* _What you will do_: Exact reproduction of all the data is needed.

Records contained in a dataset
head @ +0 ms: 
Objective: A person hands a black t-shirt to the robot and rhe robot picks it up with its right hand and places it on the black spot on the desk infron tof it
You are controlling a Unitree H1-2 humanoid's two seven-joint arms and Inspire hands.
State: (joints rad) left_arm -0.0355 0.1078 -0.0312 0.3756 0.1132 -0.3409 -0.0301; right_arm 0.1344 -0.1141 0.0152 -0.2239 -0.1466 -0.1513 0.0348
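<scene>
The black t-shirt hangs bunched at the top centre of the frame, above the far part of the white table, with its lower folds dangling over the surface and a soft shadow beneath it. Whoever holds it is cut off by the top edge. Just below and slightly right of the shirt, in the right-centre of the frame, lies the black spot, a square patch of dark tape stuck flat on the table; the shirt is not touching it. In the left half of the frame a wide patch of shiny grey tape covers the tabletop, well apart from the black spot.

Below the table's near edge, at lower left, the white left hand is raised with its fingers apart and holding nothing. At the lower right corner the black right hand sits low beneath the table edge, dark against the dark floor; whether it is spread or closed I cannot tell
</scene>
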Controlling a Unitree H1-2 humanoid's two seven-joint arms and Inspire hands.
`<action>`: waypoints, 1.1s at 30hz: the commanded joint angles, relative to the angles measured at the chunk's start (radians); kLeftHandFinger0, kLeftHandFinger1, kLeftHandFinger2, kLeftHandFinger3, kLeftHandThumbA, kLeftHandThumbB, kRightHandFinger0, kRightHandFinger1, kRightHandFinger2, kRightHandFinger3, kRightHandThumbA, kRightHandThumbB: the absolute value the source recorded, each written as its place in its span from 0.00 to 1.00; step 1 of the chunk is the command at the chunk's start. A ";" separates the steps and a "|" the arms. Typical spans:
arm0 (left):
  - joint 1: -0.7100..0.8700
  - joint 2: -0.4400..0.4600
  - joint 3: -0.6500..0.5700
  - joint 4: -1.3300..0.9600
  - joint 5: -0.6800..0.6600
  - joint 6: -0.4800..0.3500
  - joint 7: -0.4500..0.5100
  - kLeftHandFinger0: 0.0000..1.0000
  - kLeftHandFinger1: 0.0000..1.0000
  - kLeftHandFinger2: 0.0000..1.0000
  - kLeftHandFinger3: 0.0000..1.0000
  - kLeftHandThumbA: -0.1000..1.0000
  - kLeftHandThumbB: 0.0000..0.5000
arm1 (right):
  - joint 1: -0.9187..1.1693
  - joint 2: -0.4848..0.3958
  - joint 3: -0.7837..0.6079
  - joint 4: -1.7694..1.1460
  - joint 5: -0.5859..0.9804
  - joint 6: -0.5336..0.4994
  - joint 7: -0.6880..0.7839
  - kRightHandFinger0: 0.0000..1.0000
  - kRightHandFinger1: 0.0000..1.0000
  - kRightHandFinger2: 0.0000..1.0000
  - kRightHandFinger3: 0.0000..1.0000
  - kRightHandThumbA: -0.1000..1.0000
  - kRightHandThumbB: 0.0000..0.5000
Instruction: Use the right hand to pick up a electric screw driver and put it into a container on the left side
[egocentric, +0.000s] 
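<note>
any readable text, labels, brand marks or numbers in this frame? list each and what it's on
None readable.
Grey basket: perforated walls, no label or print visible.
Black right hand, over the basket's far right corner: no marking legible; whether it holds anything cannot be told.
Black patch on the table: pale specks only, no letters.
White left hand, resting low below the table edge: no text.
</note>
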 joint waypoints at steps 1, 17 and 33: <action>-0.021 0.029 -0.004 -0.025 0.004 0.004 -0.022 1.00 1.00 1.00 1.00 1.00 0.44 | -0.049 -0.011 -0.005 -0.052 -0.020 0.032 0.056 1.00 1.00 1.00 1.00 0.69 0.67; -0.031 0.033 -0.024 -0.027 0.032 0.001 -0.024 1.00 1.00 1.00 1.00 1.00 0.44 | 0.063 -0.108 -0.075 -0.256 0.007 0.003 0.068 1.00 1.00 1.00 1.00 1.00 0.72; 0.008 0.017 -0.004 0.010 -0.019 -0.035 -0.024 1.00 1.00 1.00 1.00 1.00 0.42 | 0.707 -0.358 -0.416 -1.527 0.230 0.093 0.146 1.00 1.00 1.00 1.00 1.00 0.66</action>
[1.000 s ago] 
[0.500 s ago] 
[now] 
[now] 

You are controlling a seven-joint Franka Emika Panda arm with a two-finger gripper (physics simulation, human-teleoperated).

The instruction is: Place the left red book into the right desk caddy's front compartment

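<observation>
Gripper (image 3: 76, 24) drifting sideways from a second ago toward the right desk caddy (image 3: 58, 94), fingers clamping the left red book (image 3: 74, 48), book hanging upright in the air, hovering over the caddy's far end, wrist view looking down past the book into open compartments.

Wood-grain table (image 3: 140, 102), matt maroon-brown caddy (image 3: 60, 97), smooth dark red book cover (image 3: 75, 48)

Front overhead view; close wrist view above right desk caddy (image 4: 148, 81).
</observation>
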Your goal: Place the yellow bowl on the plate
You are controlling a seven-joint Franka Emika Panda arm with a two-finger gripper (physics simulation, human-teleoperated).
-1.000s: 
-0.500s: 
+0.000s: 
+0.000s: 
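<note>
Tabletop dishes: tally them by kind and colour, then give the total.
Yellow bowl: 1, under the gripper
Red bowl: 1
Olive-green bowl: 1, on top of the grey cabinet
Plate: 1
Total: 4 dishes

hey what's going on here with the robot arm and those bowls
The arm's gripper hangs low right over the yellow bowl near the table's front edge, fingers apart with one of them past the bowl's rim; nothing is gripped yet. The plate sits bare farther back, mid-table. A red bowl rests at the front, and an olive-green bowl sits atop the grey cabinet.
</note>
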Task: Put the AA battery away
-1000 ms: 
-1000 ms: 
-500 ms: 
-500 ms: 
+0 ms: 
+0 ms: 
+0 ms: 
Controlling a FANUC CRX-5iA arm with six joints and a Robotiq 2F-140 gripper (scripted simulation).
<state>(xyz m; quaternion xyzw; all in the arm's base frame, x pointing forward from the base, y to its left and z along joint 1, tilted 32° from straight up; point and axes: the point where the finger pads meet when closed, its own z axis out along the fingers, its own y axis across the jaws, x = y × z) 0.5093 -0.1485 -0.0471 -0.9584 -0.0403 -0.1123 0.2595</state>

* _The completed task_:
head @ +0 ms: 
Objective: A person hands a black t-shirt to the robot and rhe robot picks it up with its right hand and places it on the black spot on the desk infron tof it
You are controlling a Unitree H1-2 humanoid's two seven-joint arms and Inspire hands.
State: (joints rad) left_arm -0.0355 0.1078 -0.0312 0.3756 0.1132 -0.3409 -0.0301; right_arm 0.1344 -0.1141 0.0152 -0.2239 -0.1466 -0.1513 0.0348
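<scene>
The black t-shirt hangs bunched at the top centre of the frame, above the far part of the white table, with its lower folds dangling over the surface and a soft shadow beneath it. Whoever holds it is cut off by the top edge. Just below and slightly right of the shirt, in the right-centre of the frame, lies the black spot, a square patch of dark tape stuck flat on the table; the shirt is not touching it. In the left half of the frame a wide patch of shiny grey tape covers the tabletop, well apart from the black spot.

Below the table's near edge, at lower left, the white left hand is raised with its fingers apart and holding nothing. At the lower right corner the black right hand sits low beneath the table edge, dark against the dark floor; whether it is spread or closed I cannot tell
</scene>
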Controlling a Unitree H1-2 humanoid's two seven-joint arms and Inspire hands.
`<action>`: waypoints, 1.1s at 30hz: the commanded joint angles, relative to the angles measured at the chunk's start (radians); kLeftHandFinger0, kLeftHandFinger1, kLeftHandFinger2, kLeftHandFinger3, kLeftHandThumbA, kLeftHandThumbB, kRightHandFinger0, kRightHandFinger1, kRightHandFinger2, kRightHandFinger3, kRightHandThumbA, kRightHandThumbB: the absolute value the source recorded, each written as its place in its span from 0.00 to 1.00; step 1 of the chunk is the command at the chunk's start. A ";" separates the steps and a "|" the arms. Typical spans:
arm0 (left):
  - joint 1: -0.7100..0.8700
  - joint 2: -0.4400..0.4600
  - joint 3: -0.6500..0.5700
  - joint 4: -1.3300..0.9600
  - joint 5: -0.6800..0.6600
  - joint 6: -0.4800..0.3500
  - joint 7: -0.4500..0.5100
  - kLeftHandFinger0: 0.0000..1.0000
  - kLeftHandFinger1: 0.0000..1.0000
  - kLeftHandFinger2: 0.0000..1.0000
  - kLeftHandFinger3: 0.0000..1.0000
  - kLeftHandThumbA: -0.1000..1.0000
  - kLeftHandThumbB: 0.0000..0.5000
arm1 (right):
  - joint 1: -0.9187..1.1693
  - joint 2: -0.4848..0.3958
  - joint 3: -0.7837..0.6079
  - joint 4: -1.7694..1.1460
  - joint 5: -0.5859..0.9804
  - joint 6: -0.5336..0.4994
  - joint 7: -0.6880..0.7839
  - kRightHandFinger0: 0.0000..1.0000
  - kRightHandFinger1: 0.0000..1.0000
  - kRightHandFinger2: 0.0000..1.0000
  - kRightHandFinger3: 0.0000..1.0000
  - kRightHandThumbA: -0.1000..1.0000
  - kRightHandThumbB: 0.0000..0.5000
Instruction: Use the right hand to pick up a electric screw driver and put it into a container on the left side
[egocentric, +0.000s] 
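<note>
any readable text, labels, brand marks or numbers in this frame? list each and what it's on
None readable.
Grey basket: perforated walls, no label or print visible.
Black right hand, over the basket's far right corner: no marking legible; whether it holds anything cannot be told.
Black patch on the table: pale specks only, no letters.
White left hand, resting low below the table edge: no text.
</note>
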 joint waypoints at steps 1, 17 and 33: <action>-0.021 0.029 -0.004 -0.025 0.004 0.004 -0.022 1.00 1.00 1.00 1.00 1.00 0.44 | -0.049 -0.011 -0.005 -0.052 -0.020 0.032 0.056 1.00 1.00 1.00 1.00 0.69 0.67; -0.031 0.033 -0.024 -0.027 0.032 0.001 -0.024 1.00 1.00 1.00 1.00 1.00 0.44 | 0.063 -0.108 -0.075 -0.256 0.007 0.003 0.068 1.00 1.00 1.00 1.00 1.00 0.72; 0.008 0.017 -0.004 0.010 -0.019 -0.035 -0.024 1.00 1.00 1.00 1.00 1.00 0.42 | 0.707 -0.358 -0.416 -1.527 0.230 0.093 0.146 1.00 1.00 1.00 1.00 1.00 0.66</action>
[1.000 s ago] 
[0.500 s ago] 
[now] 
[now] 

You are controlling a seven-joint Franka Emika Panda arm with a two-finger gripper (physics simulation, human-teleoperated).

The instruction is: Place the left red book into the right desk caddy's front compartment

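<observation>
Gripper (image 3: 76, 24) drifting sideways from a second ago toward the right desk caddy (image 3: 58, 94), fingers clamping the left red book (image 3: 74, 48), book hanging upright in the air, hovering over the caddy's far end, wrist view looking down past the book into open compartments.

Wood-grain table (image 3: 140, 102), matt maroon-brown caddy (image 3: 60, 97), smooth dark red book cover (image 3: 75, 48)

Front overhead view; close wrist view above right desk caddy (image 4: 148, 81).
</observation>
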Your goal: Place the yellow bowl on the plate
You are controlling a seven-joint Franka Emika Panda arm with a two-finger gripper (physics simulation, human-teleoperated).
-1.000s: 
-0.500s: 
+0.000s: 
+0.000s: 
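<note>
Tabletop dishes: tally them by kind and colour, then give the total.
Yellow bowl: 1, under the gripper
Red bowl: 1
Olive-green bowl: 1, on top of the grey cabinet
Plate: 1
Total: 4 dishes

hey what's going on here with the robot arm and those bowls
The arm's gripper hangs low right over the yellow bowl near the table's front edge, fingers apart with one of them past the bowl's rim; nothing is gripped yet. The plate sits bare farther back, mid-table. A red bowl rests at the front, and an olive-green bowl sits atop the grey cabinet.
</note>
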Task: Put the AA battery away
-1000 ms: 
-1000 ms: 
-500 ms: 
-500 ms: 
+0 ms: 
+0 ms: 
+0 ms: 
Controlling a FANUC CRX-5iA arm with six joints and a Robotiq 2F-140 gripper (scripted simulation).
<state>(xyz m; quaternion xyzw; all in the arm's base frame, x pointing forward from the base, y to its left and z along joint 1, tilted 32° from straight up; point and axes: the point where the finger pads meet when closed, its own z axis out along the fingers, its own y axis across the jaws, x = y × z) 0.5093 -0.1485 -0.0471 -0.9584 -0.0403 -0.1123 0.2595</state>

The exercise asks for nothing more than this.